Sur Ethereum, le compilateur le plus utilisé est solc (Solidity compiler), qui transforme le code Solidity en bytecode EVM (Ethereum Virtual Machine). Le processus produit deux artefacts principaux : le bytecode (le code machine déployé sur la blockchain) et l’ABI (Application Binary Interface), une description JSON des fonctions du contrat qui permet aux applications frontend et autres contrats d’interagir avec lui.
D’autres compilateurs existent selon les écosystèmes : Vyper (alternative Python pour Ethereum), Anchor (framework Rust pour Solana), Ink! (Rust pour les parachains Substrate/Polkadot), et Cairo (langage pour StarkNet). Chaque compilateur optimise le bytecode pour sa machine virtuelle cible.

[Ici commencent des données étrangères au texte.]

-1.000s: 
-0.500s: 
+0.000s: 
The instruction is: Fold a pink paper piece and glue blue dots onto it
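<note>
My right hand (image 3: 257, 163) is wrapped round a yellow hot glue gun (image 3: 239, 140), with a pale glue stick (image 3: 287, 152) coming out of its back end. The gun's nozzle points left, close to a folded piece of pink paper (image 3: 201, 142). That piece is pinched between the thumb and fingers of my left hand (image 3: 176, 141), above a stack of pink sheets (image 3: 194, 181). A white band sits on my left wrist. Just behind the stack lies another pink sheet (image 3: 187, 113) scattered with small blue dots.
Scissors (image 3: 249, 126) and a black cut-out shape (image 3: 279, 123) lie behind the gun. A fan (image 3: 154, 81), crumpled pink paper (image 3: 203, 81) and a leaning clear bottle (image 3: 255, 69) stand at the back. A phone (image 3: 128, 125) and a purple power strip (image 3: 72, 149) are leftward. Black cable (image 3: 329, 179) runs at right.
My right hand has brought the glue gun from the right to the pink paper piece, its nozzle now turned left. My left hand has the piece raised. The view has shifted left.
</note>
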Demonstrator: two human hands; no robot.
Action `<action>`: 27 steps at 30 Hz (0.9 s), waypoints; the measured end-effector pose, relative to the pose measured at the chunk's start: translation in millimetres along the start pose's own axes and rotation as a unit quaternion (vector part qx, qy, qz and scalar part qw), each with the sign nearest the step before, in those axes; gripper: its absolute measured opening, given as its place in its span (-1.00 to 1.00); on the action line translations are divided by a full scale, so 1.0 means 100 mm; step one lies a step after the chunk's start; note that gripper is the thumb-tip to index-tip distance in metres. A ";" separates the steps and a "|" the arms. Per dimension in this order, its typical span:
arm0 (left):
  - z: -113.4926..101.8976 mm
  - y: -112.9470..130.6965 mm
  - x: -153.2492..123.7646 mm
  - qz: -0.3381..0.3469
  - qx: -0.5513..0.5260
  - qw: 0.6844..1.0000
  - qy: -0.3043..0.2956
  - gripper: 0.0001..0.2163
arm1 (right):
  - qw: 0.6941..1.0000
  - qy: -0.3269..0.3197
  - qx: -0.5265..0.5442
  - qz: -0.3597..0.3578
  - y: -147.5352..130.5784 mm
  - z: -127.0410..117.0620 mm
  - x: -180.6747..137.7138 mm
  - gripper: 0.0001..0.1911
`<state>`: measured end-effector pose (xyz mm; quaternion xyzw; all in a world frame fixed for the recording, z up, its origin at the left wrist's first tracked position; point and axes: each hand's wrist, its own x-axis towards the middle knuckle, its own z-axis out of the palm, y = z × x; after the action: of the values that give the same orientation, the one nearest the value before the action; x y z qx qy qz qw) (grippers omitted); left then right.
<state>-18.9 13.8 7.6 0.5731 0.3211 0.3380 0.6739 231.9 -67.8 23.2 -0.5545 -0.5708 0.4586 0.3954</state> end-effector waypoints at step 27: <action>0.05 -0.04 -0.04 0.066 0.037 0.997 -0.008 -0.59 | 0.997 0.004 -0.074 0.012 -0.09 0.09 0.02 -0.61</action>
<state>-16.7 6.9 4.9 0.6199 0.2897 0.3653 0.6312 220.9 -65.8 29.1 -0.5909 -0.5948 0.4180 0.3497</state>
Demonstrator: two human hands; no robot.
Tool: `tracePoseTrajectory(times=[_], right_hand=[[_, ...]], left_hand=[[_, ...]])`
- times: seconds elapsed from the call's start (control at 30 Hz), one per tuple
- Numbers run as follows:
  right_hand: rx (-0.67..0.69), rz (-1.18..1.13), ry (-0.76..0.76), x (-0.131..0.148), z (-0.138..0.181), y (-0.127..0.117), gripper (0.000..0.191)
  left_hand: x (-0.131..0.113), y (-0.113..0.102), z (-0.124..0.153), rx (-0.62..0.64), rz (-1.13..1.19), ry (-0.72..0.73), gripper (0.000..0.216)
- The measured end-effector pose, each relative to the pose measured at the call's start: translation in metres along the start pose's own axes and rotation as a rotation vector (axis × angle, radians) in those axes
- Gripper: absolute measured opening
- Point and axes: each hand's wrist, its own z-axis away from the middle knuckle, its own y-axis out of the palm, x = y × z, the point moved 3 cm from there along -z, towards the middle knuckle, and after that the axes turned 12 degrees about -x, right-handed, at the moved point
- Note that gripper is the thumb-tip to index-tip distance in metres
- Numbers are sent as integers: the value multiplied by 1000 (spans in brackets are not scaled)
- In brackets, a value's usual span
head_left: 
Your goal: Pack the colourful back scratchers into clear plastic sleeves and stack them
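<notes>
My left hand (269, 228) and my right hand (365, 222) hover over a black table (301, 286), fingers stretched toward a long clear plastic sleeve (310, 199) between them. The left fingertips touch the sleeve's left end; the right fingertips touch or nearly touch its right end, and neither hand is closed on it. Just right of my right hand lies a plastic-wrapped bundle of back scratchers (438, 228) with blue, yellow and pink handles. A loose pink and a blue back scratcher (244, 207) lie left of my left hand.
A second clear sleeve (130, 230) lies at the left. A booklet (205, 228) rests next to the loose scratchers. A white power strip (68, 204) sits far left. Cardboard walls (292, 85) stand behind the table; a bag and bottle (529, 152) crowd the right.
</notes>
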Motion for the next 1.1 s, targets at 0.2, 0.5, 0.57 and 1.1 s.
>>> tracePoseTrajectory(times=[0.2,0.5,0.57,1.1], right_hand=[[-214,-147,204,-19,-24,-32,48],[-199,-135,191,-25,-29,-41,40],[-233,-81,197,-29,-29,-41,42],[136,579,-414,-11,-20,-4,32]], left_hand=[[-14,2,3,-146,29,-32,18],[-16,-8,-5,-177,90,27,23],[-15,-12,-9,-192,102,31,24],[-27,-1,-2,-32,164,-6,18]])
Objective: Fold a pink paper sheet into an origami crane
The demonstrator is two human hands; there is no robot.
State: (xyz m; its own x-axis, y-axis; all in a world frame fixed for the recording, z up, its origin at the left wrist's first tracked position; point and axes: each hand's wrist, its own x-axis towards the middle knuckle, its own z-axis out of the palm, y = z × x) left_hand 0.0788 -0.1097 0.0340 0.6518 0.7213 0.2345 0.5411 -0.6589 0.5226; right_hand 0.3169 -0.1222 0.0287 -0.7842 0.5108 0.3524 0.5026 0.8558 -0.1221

L’optimisation du compilateur est cruciale en blockchain car le coût de déploiement et d’exécution est directement lié à la taille et à la complexité du bytecode : moins d’opcodes = moins de gas. Le compilateur Solidity offre un paramètre « optimizer runs » qui ajuste le compromis entre coût de déploiement et coût d’exécution. Un contract exécuté fréquemment bénéficie d’un optimizer runs élevé (200+).
La vérification du code source (source verification) est une pratique de transparence où le code source compilé est publié sur Etherscan ou Sourcify, permettant à quiconque de vérifier que le bytecode déployé correspond bien au code source affiché. Cette vérification est essentielle pour la confiance dans les protocoles DeFi et est devenue un standard de l’industrie.